--- Data records Enclosed Below ---

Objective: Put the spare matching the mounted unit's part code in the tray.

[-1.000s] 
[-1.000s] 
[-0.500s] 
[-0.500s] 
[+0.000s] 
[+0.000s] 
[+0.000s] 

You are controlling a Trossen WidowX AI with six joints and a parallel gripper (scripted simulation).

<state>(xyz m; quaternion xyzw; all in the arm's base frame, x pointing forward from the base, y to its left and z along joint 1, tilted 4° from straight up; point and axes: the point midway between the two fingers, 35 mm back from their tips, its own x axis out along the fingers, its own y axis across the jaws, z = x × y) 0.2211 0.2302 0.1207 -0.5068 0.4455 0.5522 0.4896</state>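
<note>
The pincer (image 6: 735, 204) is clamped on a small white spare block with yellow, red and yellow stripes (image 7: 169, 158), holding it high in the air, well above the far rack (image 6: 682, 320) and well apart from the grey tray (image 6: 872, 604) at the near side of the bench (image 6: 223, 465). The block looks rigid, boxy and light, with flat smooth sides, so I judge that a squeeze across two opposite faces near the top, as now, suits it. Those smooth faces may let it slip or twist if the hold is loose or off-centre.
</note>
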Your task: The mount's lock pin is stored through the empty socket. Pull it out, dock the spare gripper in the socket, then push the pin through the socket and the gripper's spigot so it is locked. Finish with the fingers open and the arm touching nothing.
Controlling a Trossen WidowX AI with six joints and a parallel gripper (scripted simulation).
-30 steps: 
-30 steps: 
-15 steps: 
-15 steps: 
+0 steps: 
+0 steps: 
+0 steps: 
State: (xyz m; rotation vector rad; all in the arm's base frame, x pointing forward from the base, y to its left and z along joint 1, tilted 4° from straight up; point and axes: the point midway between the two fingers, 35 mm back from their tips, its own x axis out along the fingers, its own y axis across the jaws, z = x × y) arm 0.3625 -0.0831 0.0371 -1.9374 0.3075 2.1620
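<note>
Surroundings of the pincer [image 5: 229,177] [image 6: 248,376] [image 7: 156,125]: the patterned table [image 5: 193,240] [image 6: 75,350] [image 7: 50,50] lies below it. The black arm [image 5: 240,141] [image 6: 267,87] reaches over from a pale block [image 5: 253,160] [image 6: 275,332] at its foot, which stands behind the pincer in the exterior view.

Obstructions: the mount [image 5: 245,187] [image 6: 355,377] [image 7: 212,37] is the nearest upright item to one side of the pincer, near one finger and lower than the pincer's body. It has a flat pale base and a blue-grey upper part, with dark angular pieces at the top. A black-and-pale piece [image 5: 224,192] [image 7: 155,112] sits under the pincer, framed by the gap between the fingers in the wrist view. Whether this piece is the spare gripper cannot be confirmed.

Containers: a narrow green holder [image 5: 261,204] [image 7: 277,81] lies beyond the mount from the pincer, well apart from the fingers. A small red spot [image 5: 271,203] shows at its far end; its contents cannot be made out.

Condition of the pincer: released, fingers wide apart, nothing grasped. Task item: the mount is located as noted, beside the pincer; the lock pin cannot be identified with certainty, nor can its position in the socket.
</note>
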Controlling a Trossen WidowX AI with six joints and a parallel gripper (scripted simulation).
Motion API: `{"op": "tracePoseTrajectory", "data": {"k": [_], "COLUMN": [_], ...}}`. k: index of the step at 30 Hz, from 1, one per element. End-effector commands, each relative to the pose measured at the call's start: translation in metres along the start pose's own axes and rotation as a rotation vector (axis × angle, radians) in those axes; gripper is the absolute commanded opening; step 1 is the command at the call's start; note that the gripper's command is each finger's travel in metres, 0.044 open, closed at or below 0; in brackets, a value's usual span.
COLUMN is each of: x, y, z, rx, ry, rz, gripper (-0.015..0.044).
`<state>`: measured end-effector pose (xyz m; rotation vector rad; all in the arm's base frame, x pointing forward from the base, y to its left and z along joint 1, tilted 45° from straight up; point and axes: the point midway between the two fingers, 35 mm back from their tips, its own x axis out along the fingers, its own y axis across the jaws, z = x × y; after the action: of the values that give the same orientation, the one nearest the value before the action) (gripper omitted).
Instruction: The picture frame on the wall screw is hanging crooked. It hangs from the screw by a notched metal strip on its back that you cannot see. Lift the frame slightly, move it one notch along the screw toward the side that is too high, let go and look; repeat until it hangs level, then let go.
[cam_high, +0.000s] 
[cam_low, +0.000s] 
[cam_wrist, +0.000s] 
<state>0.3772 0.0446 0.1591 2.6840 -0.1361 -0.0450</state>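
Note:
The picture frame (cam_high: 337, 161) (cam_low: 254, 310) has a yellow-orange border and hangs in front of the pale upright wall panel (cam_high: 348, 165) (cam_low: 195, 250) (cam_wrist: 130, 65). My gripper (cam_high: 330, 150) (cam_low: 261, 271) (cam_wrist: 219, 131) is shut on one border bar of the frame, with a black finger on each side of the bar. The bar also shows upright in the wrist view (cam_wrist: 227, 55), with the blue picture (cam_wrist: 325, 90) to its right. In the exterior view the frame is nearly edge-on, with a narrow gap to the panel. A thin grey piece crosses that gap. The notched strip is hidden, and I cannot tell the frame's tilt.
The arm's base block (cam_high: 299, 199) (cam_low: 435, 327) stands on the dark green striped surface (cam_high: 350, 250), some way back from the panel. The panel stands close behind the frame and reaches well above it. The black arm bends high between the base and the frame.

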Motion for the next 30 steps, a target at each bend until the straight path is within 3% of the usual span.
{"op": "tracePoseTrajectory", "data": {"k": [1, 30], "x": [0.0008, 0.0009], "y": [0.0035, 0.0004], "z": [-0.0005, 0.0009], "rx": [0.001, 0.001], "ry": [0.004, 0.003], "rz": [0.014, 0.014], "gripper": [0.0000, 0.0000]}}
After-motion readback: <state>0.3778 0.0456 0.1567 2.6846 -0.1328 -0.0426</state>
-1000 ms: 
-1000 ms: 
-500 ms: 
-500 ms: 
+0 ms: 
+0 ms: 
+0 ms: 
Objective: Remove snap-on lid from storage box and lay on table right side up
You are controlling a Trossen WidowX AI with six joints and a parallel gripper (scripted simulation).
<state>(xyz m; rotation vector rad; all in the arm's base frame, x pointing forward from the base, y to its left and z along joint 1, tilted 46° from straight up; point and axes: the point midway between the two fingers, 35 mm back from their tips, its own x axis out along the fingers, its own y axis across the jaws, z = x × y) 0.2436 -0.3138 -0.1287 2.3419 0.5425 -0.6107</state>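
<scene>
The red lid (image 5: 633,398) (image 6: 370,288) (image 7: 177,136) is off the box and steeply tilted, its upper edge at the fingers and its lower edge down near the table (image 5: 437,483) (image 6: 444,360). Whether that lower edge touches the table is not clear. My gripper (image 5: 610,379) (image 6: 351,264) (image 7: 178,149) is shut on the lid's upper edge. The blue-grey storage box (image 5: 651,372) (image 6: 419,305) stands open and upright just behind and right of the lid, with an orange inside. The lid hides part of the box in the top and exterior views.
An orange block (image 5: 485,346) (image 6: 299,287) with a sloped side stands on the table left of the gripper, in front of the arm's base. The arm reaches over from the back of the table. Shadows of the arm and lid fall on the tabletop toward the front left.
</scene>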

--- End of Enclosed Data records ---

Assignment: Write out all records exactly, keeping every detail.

Finished exercise:
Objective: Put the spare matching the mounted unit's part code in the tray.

[-1.000s] 
[-1.000s] 
[-0.500s] 
[-0.500s] 
[+0.000s] 
[+0.000s] 
[+0.000s] 

You are controlling a Trossen WidowX AI with six joints and a parallel gripper (scripted simulation).

<state>(xyz m; quaternion xyzw; all in the arm's base frame, x pointing forward from the base, y to its left and z along joint 1, tilted 4° from straight up; point and axes: the point midway between the two fingers, 35 mm back from their tips, its own x axis out along the fingers, its own y axis across the jaws, z = x × y) 0.2211 0.2302 0.1207 -0.5068 0.4455 0.5522 0.4896</state>
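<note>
The pincer (image 6: 735, 204) is clamped on a small white spare block with yellow, red and yellow stripes (image 7: 169, 158), holding it high in the air, well above the far rack (image 6: 682, 320) and well apart from the grey tray (image 6: 872, 604) at the near side of the bench (image 6: 223, 465). The block looks rigid, boxy and light, with flat smooth sides, so I judge that a squeeze across two opposite faces near the top, as now, suits it. Those smooth faces may let it slip or twist if the hold is loose or off-centre.
</note>
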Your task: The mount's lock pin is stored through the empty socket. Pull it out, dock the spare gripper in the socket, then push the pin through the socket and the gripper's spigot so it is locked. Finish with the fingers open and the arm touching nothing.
Controlling a Trossen WidowX AI with six joints and a parallel gripper (scripted simulation).
-30 steps: 
-30 steps: 
-15 steps: 
-15 steps: 
+0 steps: 
+0 steps: 
+0 steps: 
State: (xyz m; rotation vector rad; all in the arm's base frame, x pointing forward from the base, y to its left and z along joint 1, tilted 4° from straight up; point and axes: the point midway between the two fingers, 35 mm back from their tips, its own x axis out along the fingers, its own y axis across the jaws, z = x × y) arm 0.3625 -0.0831 0.0371 -1.9374 0.3075 2.1620
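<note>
Surroundings of the pincer [image 5: 229,177] [image 6: 248,376] [image 7: 156,125]: the patterned table [image 5: 193,240] [image 6: 75,350] [image 7: 50,50] lies below it. The black arm [image 5: 240,141] [image 6: 267,87] reaches over from a pale block [image 5: 253,160] [image 6: 275,332] at its foot, which stands behind the pincer in the exterior view.

Obstructions: the mount [image 5: 245,187] [image 6: 355,377] [image 7: 212,37] is the nearest upright item to one side of the pincer, near one finger and lower than the pincer's body. It has a flat pale base and a blue-grey upper part, with dark angular pieces at the top. A black-and-pale piece [image 5: 224,192] [image 7: 155,112] sits under the pincer, framed by the gap between the fingers in the wrist view. Whether this piece is the spare gripper cannot be confirmed.

Containers: a narrow green holder [image 5: 261,204] [image 7: 277,81] lies beyond the mount from the pincer, well apart from the fingers. A small red spot [image 5: 271,203] shows at its far end; its contents cannot be made out.

Condition of the pincer: released, fingers wide apart, nothing grasped. Task item: the mount is located as noted, beside the pincer; the lock pin cannot be identified with certainty, nor can its position in the socket.
</note>
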Controlling a Trossen WidowX AI with six joints and a parallel gripper (scripted simulation).
Motion API: `{"op": "tracePoseTrajectory", "data": {"k": [_], "COLUMN": [_], ...}}`. k: index of the step at 30 Hz, from 1, one per element. End-effector commands, each relative to the pose measured at the call's start: translation in metres along the start pose's own axes and rotation as a rotation vector (axis × angle, radians) in those axes; gripper is the absolute commanded opening; step 1 is the command at the call's start; note that the gripper's command is each finger's travel in metres, 0.044 open, closed at or below 0; in brackets, a value's usual span.
COLUMN is each of: x, y, z, rx, ry, rz, gripper (-0.015..0.044).
`<state>`: measured end-effector pose (xyz m; rotation vector rad; all in the arm's base frame, x pointing forward from the base, y to its left and z along joint 1, tilted 45° from straight up; point and axes: the point midway between the two fingers, 35 mm back from their tips, its own x axis out along the fingers, its own y axis across the jaws, z = x × y; after the action: of the values that give the same orientation, the one nearest the value before the action) (gripper omitted).
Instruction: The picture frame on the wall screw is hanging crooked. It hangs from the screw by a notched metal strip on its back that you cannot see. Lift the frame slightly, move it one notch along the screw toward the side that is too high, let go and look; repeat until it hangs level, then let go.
[cam_high, +0.000s] 
[cam_low, +0.000s] 
[cam_wrist, +0.000s] 
<state>0.3772 0.0446 0.1591 2.6840 -0.1361 -0.0450</state>
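Note:
The picture frame (cam_high: 337, 161) (cam_low: 254, 310) has a yellow-orange border and hangs in front of the pale upright wall panel (cam_high: 348, 165) (cam_low: 195, 250) (cam_wrist: 130, 65). My gripper (cam_high: 330, 150) (cam_low: 261, 271) (cam_wrist: 219, 131) is shut on one border bar of the frame, with a black finger on each side of the bar. The bar also shows upright in the wrist view (cam_wrist: 227, 55), with the blue picture (cam_wrist: 325, 90) to its right. In the exterior view the frame is nearly edge-on, with a narrow gap to the panel. A thin grey piece crosses that gap. The notched strip is hidden, and I cannot tell the frame's tilt.
The arm's base block (cam_high: 299, 199) (cam_low: 435, 327) stands on the dark green striped surface (cam_high: 350, 250), some way back from the panel. The panel stands close behind the frame and reaches well above it. The black arm bends high between the base and the frame.
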
Motion for the next 30 steps, a target at each bend until the straight path is within 3% of the usual span.
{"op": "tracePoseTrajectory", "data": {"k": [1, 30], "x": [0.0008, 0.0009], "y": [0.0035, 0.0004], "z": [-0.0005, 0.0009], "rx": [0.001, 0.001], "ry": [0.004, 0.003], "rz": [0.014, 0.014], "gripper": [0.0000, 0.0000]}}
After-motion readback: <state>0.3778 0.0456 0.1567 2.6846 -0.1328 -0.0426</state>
-1000 ms: 
-1000 ms: 
-500 ms: 
-500 ms: 
+0 ms: 
+0 ms: 
+0 ms: 
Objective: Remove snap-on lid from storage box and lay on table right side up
You are controlling a Trossen WidowX AI with six joints and a parallel gripper (scripted simulation).
<state>(xyz m; rotation vector rad; all in the arm's base frame, x pointing forward from the base, y to its left and z along joint 1, tilted 46° from straight up; point and axes: the point midway between the two fingers, 35 mm back from their tips, its own x axis out along the fingers, its own y axis across the jaws, z = x × y) 0.2436 -0.3138 -0.1287 2.3419 0.5425 -0.6107</state>
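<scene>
The red lid (image 5: 633,398) (image 6: 370,288) (image 7: 177,136) is off the box and steeply tilted, its upper edge at the fingers and its lower edge down near the table (image 5: 437,483) (image 6: 444,360). Whether that lower edge touches the table is not clear. My gripper (image 5: 610,379) (image 6: 351,264) (image 7: 178,149) is shut on the lid's upper edge. The blue-grey storage box (image 5: 651,372) (image 6: 419,305) stands open and upright just behind and right of the lid, with an orange inside. The lid hides part of the box in the top and exterior views.
An orange block (image 5: 485,346) (image 6: 299,287) with a sloped side stands on the table left of the gripper, in front of the arm's base. The arm reaches over from the back of the table. Shadows of the arm and lid fall on the tabletop toward the front left.
</scene>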

The exercise contains nothing more.